Die Leichen der Erschossenen wurden erst verscharrt und später ausgegraben und verbrannt, um die Verbrechen zu vertuschen. Auch an diesen Ort und an eine Scheune, in der Kriegsgefangene ermordet worden waren, wird die Gedenkstätte erinnern. "Die Gedenkkultur war sehr stark staatlich geprägt", sagt Werner Jung, Direktor des NS-Dok. Dass Weißrussland nun auch der Ermordeten aus anderen Ländern gedenken wird, sei ein wichtiges Signal.

An deren Schicksale erinnern in der Ausstellung einzelne Stelen. Es sind Opfer aus unterschiedlichen Ländern, Juden, Partisanen, Kriegsgefangene. Neben dem Schicksal von Erich Klibansky erfährt der Besucher auch die Geschichte von Helga Leiser. Sie wurde 1933 in Köln-Ehrenfeld geboren und wuchs in Kerpen auf. Ein hübsches Mädchen mit großen Augen schaut den Betrachter auf einem großen Foto forsch an. Auch sie und ihre Eltern fielen dem Vernichtungswahn der Nazis zum Opfer.
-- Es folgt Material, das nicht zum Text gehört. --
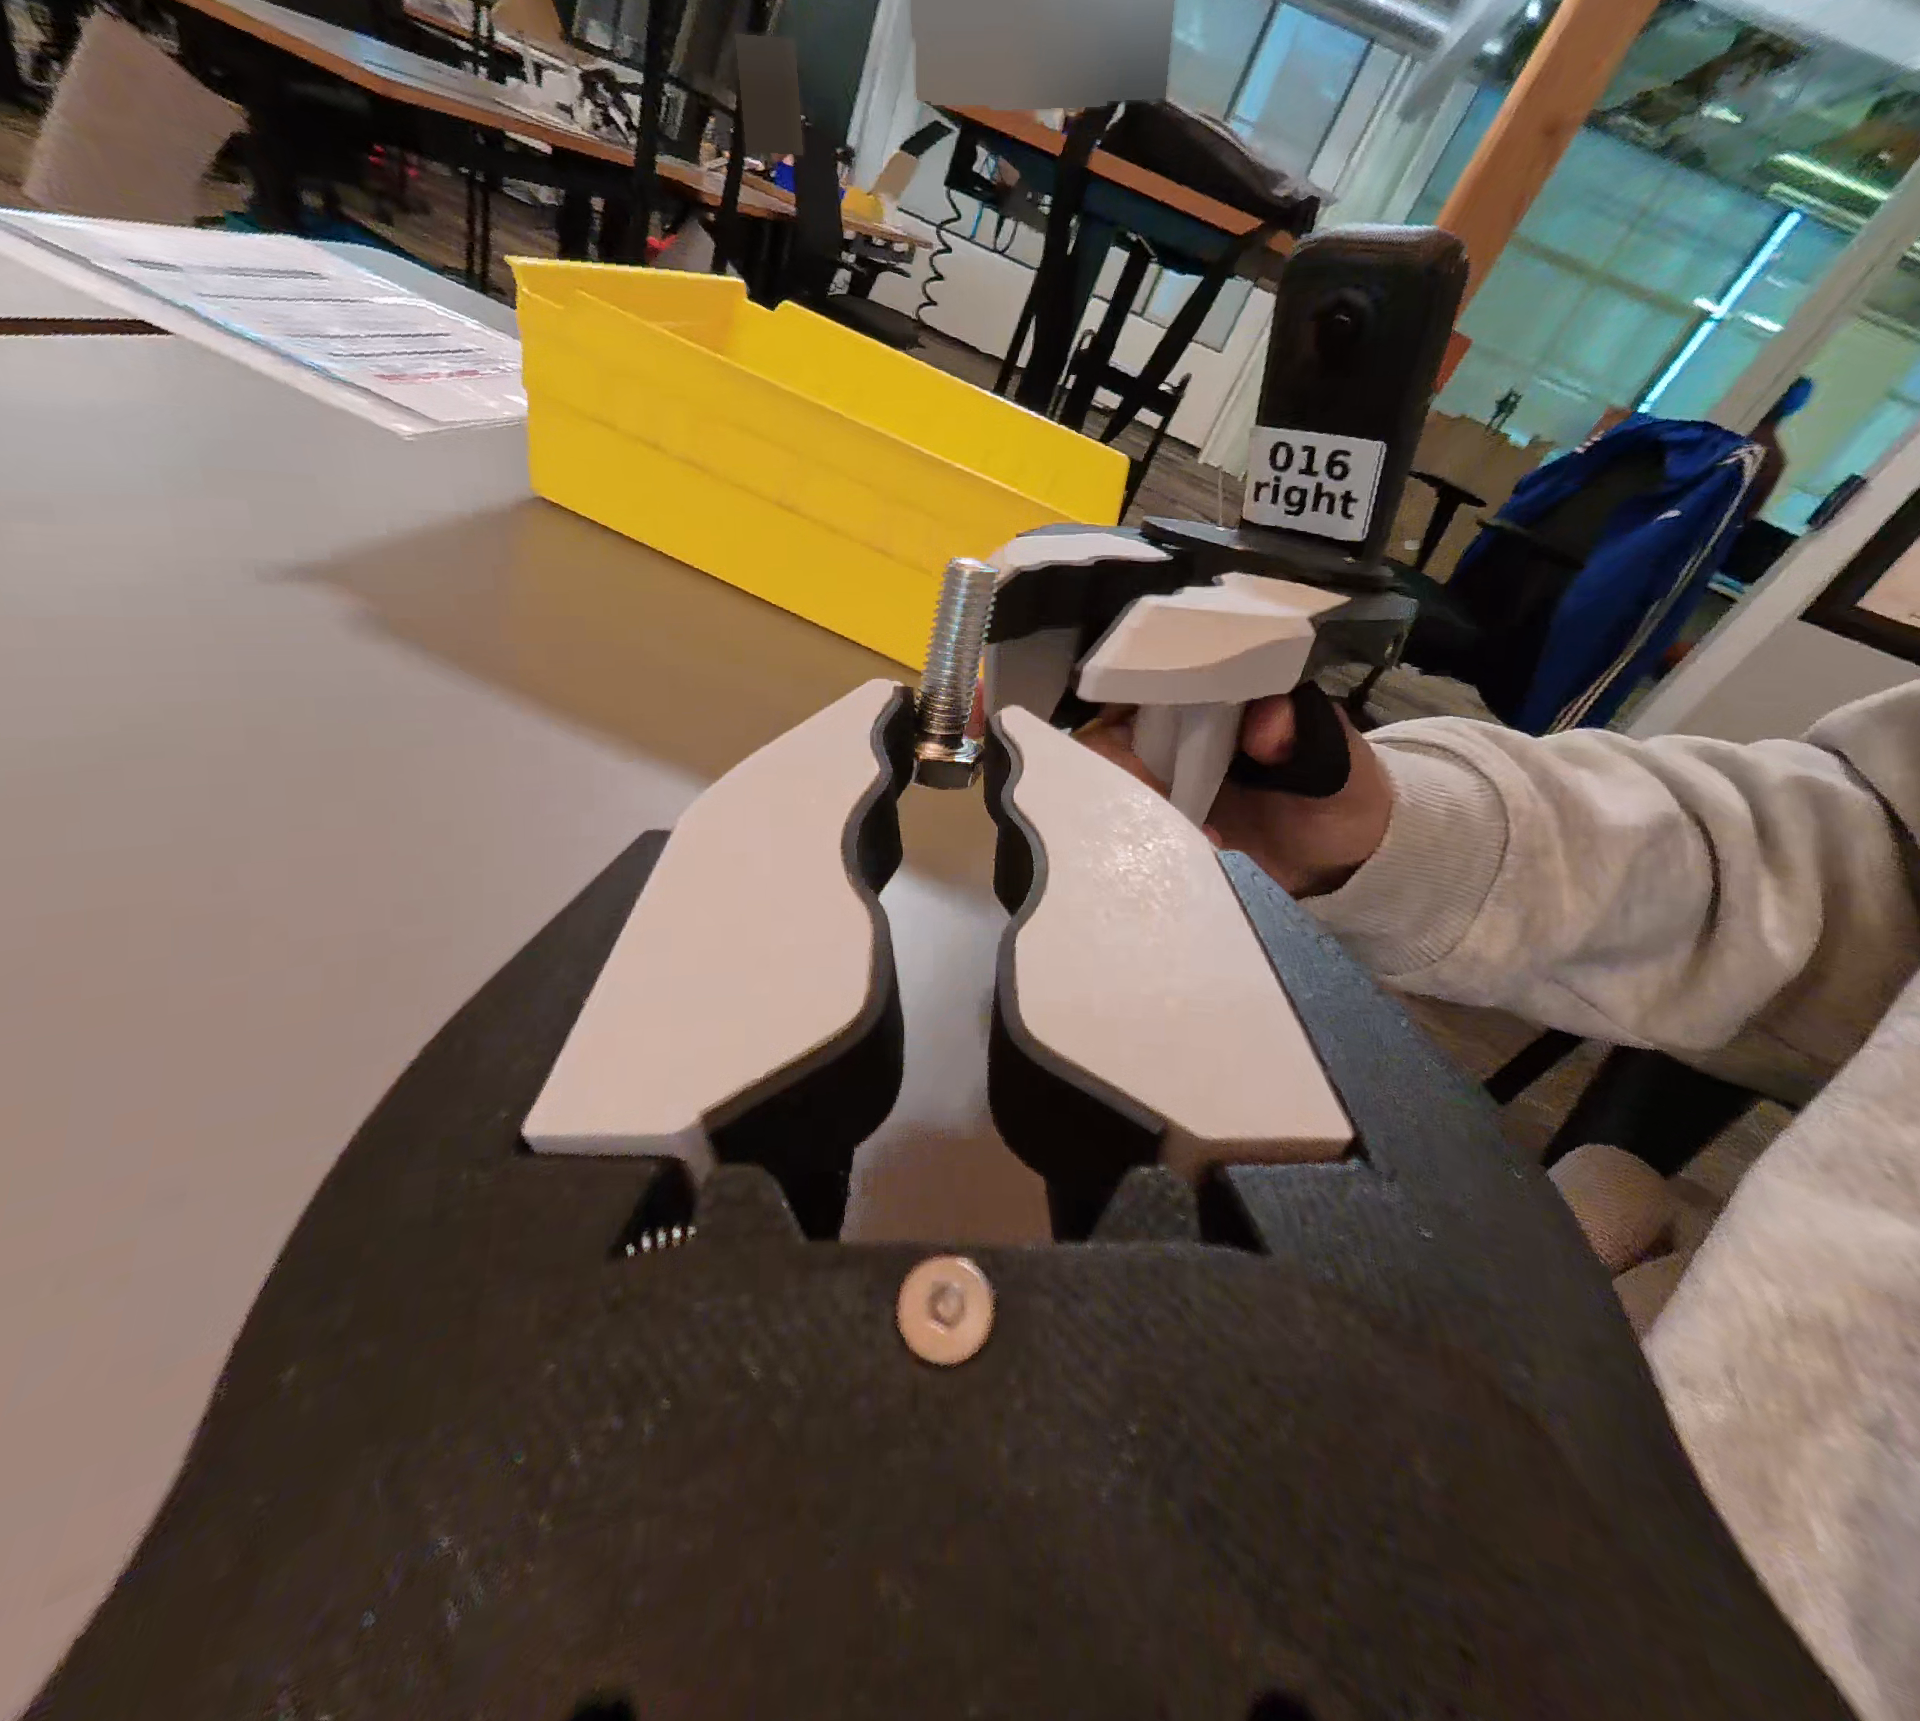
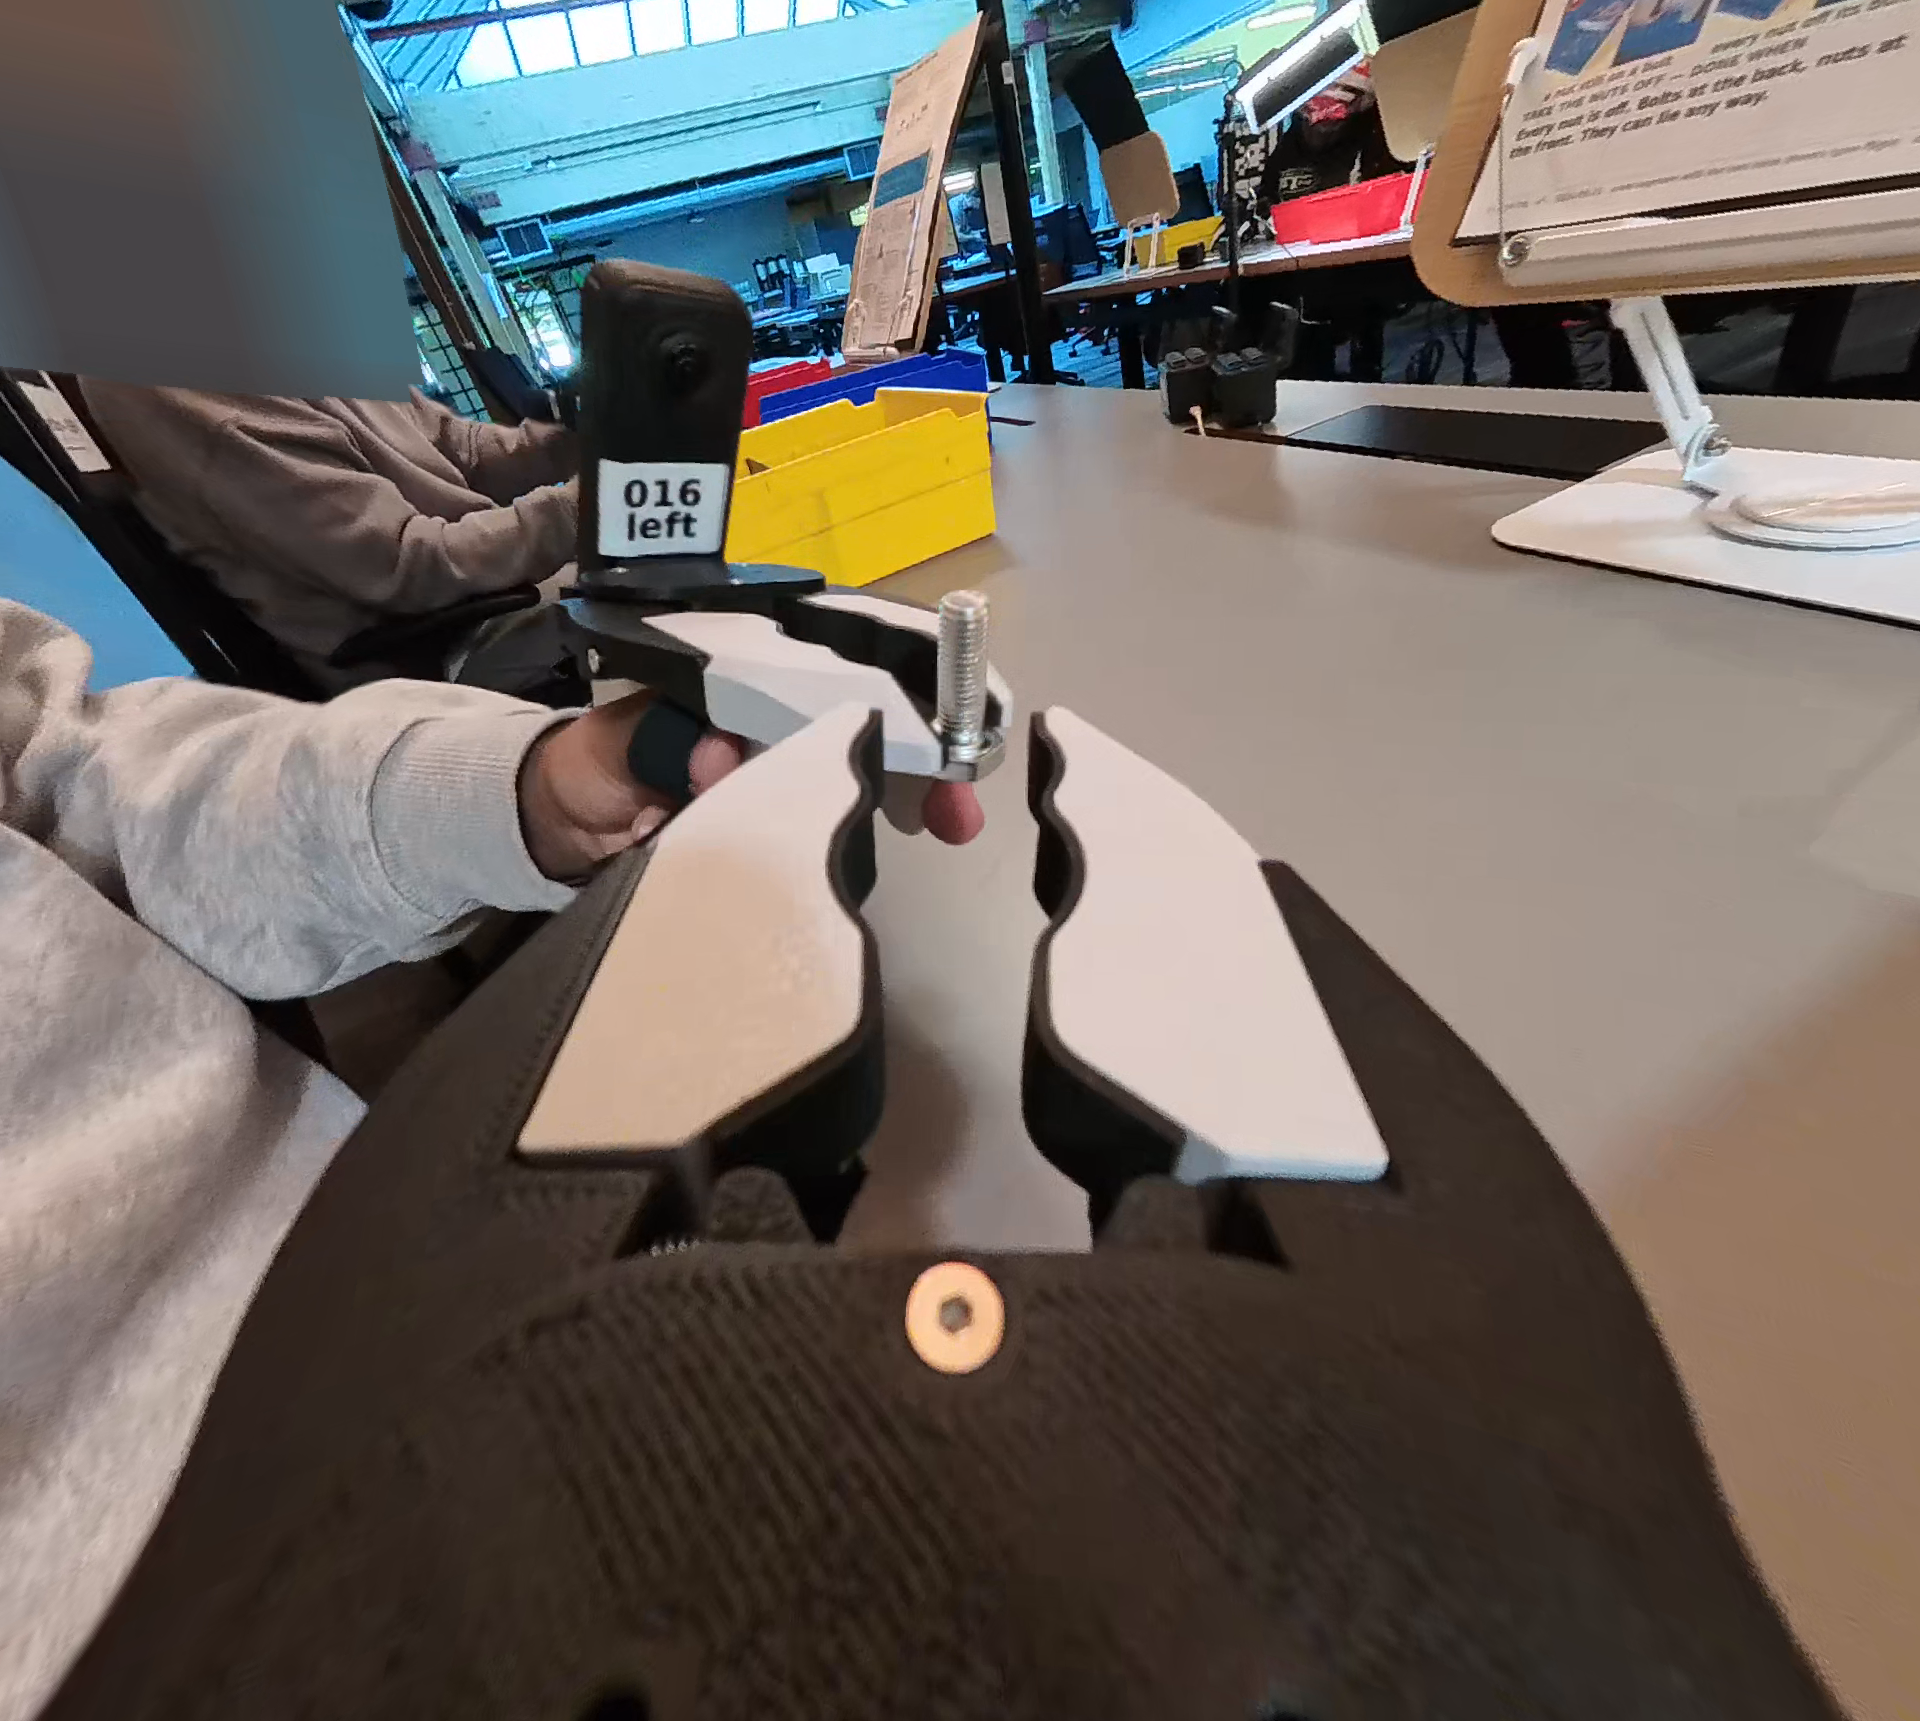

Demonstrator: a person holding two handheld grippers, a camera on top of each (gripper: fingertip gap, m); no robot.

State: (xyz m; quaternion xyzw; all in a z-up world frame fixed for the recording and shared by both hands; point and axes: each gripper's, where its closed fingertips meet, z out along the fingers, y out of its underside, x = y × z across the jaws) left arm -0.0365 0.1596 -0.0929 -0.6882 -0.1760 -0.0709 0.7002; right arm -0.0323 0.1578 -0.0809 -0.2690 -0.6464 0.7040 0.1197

Erst mussten sie ihr Haus verkaufen und in ein sogenanntes Ghettohaus ziehen, am 18. Juli 1942 erhielten sie den Bescheid, dass sie "evakuiert" werden sollten. Über den Bahnhof Deutz-Tief wurde die gesamte Familie mit dem Transport, in dem auch die jüdischen Schüler waren, nach Minsk verschleppt. Eine Postkarte, die die Mutter aus Warschau schrieb, war das letzte Lebenszeichen der Familie Leiser. Auch sie starben in Malyj Trostenez.

Informationen

Die Ausstellung "Vernichtungsort Malyj Trostenez" ist vom 19. Oktober bis 18. Februar im NS-Dokumentationszentrum, Appellhofplatz 23-25, zu sehen. Öffnungszeiten: Dienstag bis Freitag 10-18 Uhr, am Wochenende und an Feiertagen 11-18 Uhr. Es gibt ein umfangreiche Begleitprogramm. So wird am 8. 11. Kurt Marx, einer der Schüler, die Direktor Klibansky rettete, über seine Erlebnisse berichten.